WHAT YOU ARE ASKED TO DO: Count the lines of the listing below where "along" shows up, and please answer with that number only.

*** Begin section ***

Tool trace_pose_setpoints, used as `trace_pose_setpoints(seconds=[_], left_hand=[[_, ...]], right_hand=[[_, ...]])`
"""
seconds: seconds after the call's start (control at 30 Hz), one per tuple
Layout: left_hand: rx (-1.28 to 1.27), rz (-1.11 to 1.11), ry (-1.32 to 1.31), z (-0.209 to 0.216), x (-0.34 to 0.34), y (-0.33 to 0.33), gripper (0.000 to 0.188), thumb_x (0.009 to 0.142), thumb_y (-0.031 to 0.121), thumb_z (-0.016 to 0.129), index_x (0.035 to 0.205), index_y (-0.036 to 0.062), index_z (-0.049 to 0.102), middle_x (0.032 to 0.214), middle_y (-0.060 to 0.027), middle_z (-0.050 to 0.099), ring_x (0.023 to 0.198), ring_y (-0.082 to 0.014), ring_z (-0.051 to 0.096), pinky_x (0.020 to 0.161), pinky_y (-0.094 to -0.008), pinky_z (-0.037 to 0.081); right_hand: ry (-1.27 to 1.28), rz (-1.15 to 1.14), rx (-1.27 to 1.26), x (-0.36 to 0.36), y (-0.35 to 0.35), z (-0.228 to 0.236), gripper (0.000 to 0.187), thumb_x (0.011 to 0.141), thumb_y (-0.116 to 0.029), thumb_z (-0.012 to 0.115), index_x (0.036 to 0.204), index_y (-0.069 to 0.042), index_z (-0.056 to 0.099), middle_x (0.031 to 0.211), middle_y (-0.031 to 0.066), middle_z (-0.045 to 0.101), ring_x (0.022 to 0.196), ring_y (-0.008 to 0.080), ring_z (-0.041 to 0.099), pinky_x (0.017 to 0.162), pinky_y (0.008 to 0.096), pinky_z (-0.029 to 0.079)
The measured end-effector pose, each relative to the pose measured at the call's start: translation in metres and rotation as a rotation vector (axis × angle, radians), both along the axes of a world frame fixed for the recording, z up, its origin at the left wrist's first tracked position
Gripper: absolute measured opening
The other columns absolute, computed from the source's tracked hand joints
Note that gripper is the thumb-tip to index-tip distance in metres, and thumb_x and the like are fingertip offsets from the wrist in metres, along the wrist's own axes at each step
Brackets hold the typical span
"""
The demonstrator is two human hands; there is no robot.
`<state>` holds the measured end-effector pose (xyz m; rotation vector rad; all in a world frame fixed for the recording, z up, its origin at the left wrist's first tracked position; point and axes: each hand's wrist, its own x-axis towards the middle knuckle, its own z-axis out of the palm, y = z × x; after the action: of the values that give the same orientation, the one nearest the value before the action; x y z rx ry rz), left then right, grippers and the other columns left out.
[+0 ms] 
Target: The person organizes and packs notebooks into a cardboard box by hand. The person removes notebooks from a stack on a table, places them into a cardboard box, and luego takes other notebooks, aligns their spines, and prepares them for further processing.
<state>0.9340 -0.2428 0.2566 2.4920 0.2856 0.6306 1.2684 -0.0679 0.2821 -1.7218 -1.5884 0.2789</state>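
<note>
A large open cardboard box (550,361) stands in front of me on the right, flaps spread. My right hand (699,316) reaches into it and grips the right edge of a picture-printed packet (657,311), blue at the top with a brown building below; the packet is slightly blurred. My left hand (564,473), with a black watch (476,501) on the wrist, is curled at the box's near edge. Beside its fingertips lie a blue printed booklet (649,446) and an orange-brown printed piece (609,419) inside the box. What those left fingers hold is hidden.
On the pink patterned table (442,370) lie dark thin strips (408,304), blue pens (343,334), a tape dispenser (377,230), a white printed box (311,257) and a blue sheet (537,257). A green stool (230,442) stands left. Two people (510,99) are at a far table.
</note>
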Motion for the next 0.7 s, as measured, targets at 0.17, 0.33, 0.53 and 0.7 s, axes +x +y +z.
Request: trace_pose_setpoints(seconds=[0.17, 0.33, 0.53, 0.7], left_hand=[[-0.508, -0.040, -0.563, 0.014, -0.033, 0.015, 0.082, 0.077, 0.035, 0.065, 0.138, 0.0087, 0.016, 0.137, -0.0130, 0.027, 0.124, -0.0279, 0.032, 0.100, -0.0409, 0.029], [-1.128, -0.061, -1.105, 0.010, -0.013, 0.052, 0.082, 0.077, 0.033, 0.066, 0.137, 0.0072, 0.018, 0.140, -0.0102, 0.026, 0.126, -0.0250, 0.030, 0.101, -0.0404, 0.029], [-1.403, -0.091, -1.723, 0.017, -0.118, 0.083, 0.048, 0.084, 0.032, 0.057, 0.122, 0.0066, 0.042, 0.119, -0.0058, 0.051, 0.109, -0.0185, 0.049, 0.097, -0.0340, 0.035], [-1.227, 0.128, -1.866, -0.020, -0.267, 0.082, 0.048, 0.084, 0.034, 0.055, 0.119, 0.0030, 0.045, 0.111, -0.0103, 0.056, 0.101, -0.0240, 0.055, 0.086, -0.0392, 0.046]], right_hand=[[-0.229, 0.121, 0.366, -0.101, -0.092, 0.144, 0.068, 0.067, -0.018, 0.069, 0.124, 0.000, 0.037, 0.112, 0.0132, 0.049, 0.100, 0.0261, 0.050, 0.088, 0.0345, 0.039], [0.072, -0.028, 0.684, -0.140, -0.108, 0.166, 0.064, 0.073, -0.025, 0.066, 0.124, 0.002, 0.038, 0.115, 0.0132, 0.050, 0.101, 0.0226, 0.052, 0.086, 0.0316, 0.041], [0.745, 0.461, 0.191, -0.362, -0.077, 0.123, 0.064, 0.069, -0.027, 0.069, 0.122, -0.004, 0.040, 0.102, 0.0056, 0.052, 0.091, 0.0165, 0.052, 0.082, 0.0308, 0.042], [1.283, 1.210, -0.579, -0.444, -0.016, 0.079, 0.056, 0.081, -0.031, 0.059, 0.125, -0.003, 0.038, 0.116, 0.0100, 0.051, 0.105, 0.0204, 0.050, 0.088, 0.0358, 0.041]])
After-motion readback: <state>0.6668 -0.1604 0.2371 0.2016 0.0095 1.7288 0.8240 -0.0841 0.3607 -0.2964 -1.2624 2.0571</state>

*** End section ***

EXPECTED ANSWER: 2